19歳の地図①「大きな壁」
※19~20歳頃に書いた散文を供養いたします。
目の前には大きな壁が立っている。
ある人は、そこで行き止まりだと信じ、来た道を引き返した。
ある人は、しばらくうろうろして壁の大きさを測った後、力ずくで登っていった。
ある人は、身の周りにある道具を使い、壁に穴をあけ始めた。
力任せに壁に突進するうちに、やっと人が一人通れる位の穴が出来たので、そこをくぐり抜けていった。
しかしある人は、後に通る人の通りやすいようにと、完全に壁を2つに割った。
そしてある人は、今まで習った知識と経験に基づく知恵を駆使し、効率よく壁を壊すと、軽やかに乗り越えていった。
更にある人は、しばらくうろうろしながら壁を注意深く観察するうち、よく見ないと分からないような作りの甘い部分を見つけ、そこを破壊してすり抜けていった。
またある人は、壁を見上げた後、そのそばに座り込んで、その場で出来る自分の仕事を始めた。何日、何週間、何か月、何年か経って、壁が風化して高さがなくなってくると、やっとその人は腰を上げ、その壁を乗り越えていった。
またある人は、壁を見上げ絶句した後、周りから人をかき集めて、皆で協力して壁を取り壊し、そして皆と共にそれを乗り越えていった。
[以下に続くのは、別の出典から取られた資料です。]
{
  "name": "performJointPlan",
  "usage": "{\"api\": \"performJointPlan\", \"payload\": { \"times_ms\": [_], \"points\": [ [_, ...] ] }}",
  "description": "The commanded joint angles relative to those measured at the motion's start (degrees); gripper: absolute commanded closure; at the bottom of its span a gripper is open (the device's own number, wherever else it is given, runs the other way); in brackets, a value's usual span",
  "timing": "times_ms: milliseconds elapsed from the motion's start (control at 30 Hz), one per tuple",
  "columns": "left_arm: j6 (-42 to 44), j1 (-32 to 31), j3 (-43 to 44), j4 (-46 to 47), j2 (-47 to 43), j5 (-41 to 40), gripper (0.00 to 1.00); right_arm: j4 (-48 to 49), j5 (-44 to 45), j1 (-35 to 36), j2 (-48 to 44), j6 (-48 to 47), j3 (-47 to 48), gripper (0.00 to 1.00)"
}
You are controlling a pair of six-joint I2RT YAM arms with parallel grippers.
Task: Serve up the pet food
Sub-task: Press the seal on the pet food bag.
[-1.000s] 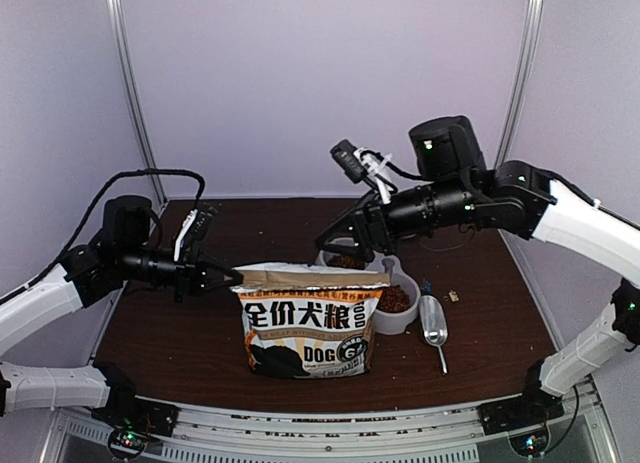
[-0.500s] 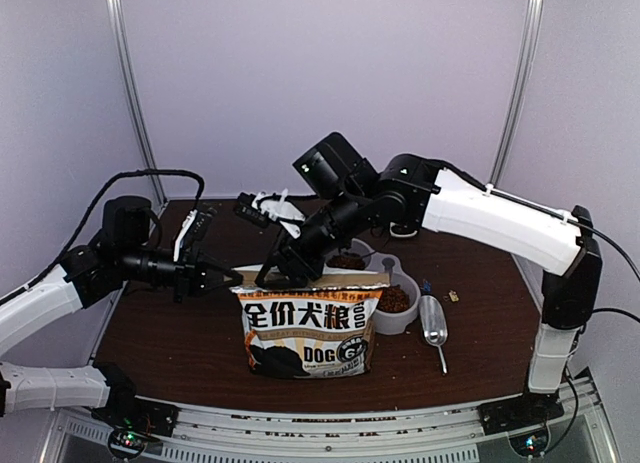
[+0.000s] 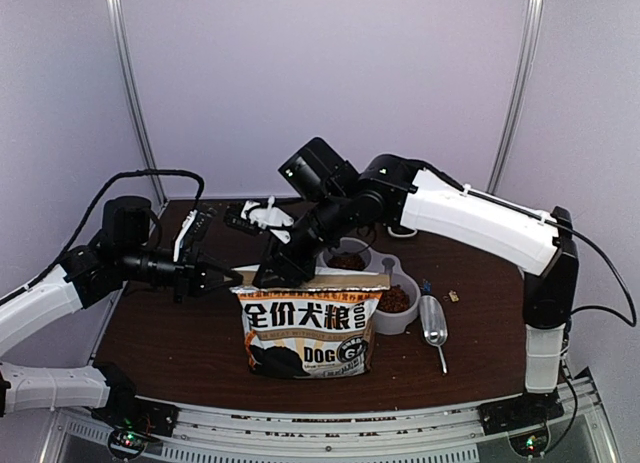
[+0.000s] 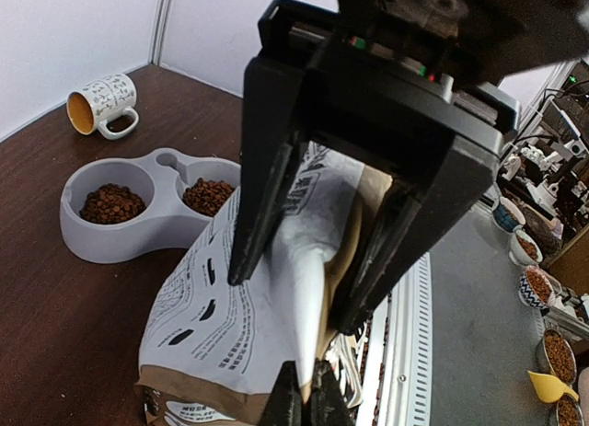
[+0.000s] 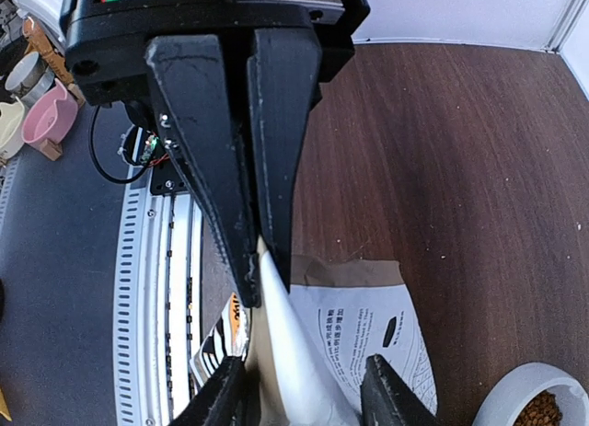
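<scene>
Already, pet food (image 3: 394, 299) is seen in both wells of the bowl (image 3: 396, 322), to the right of the right fingers (image 3: 272, 275), so serving is judged nearly done. The bag (image 3: 310, 328) is pinched at its top edge by the clenched left fingers (image 3: 232, 276) and straddled by the parted right fingers, nothing yet gripped there; only bag handling seems left.

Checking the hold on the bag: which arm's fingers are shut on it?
The left gripper: its fingers pinch the bag's top corner, while the right gripper's fingers stand apart astride its edge.
</scene>
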Motion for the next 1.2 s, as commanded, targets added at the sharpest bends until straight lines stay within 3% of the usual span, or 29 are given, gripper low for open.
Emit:
{"api": "performJointPlan", "payload": {
  "times_ms": [0,100,300,567,1167],
  "points": [
    [0.5,0.4,1.3,7.2,-2.3,2.3,1.0,-5.0,-1.3,0.4,1.8,-1.9,2.5,0.63],
    [0.8,0.5,1.3,6.5,-3.1,1.1,1.0,-7.9,1.1,0.4,0.9,-2.7,0.6,0.76],
    [1.9,0.5,1.3,5.1,-4.3,-0.9,1.0,-7.4,3.6,-2.1,-6.3,-1.7,-11.1,0.9],
    [2.5,0.6,1.5,4.3,-4.5,-1.9,1.0,-6.8,5.9,-6.2,-15.3,0.3,-23.3,0.89],
    [3.9,1.2,2.0,2.2,-5.9,-4.5,1.0,-8.4,12.0,-11.5,-28.3,4.5,-40.0,0.97]
  ]
}}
そして私は、その壁を見上げ、鼻で笑うと、まずは力ずくで登ろうとした。
しかし非力な私は登ろうとして何度も壁から落ちた。
諦めて、痛む背中をかばいながら今度は身の周りの道具を使いその壁に穴を開けようとした。
しかし知恵も知識もない私は、それらの道具の使い方がわからず、結局断念した。
途方に暮れた私は、周囲の人に助けを求めようとした。しかし力も能もない私の呼びかけに誰も応えてくれる筈はなく、いたずらにのどをつぶしただけで、やはり断念した。
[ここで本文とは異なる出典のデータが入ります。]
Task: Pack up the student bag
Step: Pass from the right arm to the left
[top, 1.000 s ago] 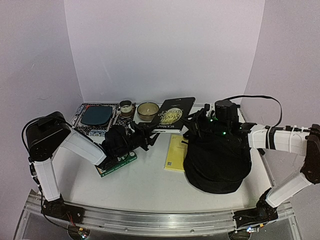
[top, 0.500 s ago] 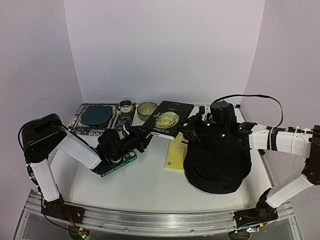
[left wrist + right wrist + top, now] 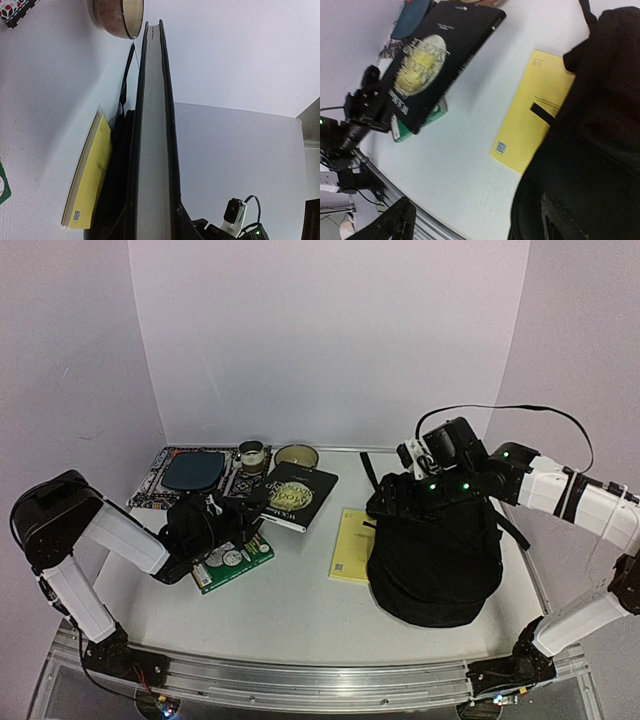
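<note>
Far left, the left tool is clamped on the near corner of a black hardback book with a gold disc on its cover. The book tilts above the white desk — the left wrist view shows it edge-on, running straight out from the jaws. Just under that tool, flat on the desk, lies a green book with round white marks.

Along the back wall, from the left, stand a patterned rectangular mat carrying a dark teal rounded dish, a small glass jar and a pale ceramic bowl. Between the held book and the bag, a thin yellow booklet lies flat, its right edge touching the bag's side.

The large soft black fabric student bag sits slumped upright on the right half of the desk. The right arm reaches over the bag's top. The right tool has its fingers spread wide and grips nothing — one finger shows low in the right wrist view, the other is lost against the dark fabric.
</note>
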Motion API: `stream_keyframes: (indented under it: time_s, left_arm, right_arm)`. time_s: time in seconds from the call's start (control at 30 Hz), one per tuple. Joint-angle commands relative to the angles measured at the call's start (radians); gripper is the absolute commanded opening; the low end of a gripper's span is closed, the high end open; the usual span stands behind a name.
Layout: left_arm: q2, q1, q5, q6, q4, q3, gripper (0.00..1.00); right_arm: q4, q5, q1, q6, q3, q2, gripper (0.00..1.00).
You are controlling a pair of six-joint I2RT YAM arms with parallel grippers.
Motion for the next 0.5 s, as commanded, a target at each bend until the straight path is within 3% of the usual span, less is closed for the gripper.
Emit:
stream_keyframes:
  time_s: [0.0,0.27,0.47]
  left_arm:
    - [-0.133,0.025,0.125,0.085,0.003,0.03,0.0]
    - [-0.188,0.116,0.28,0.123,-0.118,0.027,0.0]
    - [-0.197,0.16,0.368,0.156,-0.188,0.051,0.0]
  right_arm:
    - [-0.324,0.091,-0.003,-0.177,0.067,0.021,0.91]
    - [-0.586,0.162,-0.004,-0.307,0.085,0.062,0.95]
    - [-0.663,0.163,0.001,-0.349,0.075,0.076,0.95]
こうなったらもう壁が自然に風化してくれるのを待つしかない。
そう決意した私は、壁のそばにどっかりと腰を下ろして、何かを始めようとした。
しかし何を始めればいいのか、自分には何が出来るのか、何もわからない。
このままじゃ時間を無駄にしてしまう。そうこうしているうちにどんどん壁は風化してゆく。
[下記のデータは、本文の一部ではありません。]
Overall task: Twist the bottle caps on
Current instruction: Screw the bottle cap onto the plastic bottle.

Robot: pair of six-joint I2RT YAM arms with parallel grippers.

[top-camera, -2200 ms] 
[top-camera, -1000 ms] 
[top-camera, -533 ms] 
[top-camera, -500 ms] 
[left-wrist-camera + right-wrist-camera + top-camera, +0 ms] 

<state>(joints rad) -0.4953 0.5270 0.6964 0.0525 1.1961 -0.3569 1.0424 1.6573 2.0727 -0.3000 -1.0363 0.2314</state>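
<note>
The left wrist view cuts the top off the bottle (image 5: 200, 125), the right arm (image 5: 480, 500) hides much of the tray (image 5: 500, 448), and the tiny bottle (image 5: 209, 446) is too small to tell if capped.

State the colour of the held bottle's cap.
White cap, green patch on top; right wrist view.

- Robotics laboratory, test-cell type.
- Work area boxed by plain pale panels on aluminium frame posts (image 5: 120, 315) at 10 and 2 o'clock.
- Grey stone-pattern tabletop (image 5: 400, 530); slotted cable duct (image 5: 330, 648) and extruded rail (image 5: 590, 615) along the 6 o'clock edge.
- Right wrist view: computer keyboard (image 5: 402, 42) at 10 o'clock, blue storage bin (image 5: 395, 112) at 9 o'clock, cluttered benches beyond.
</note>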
日に日に崩れ低くなっていく壁と、日に日に積み重なっていく不安。
そのギャップのむなしさをどうすることもできずに、私はただ呆然としていた。
とうとう壁は、少し足を高く上げればまたぐことが出来るくらいにまで低くなった。
目の前には新しい世界。しかし私はその一歩を踏み出せない。
だが今さら戻ることもできない。
私は今まで何をしていたのだろう。
壁を乗り越えるための苦労を何一つとしてやり遂げていないではないか。
こんなんじゃ新しい世界に行けたとしても、上手くいく筈がない。
目の前には大きな壁が立っている。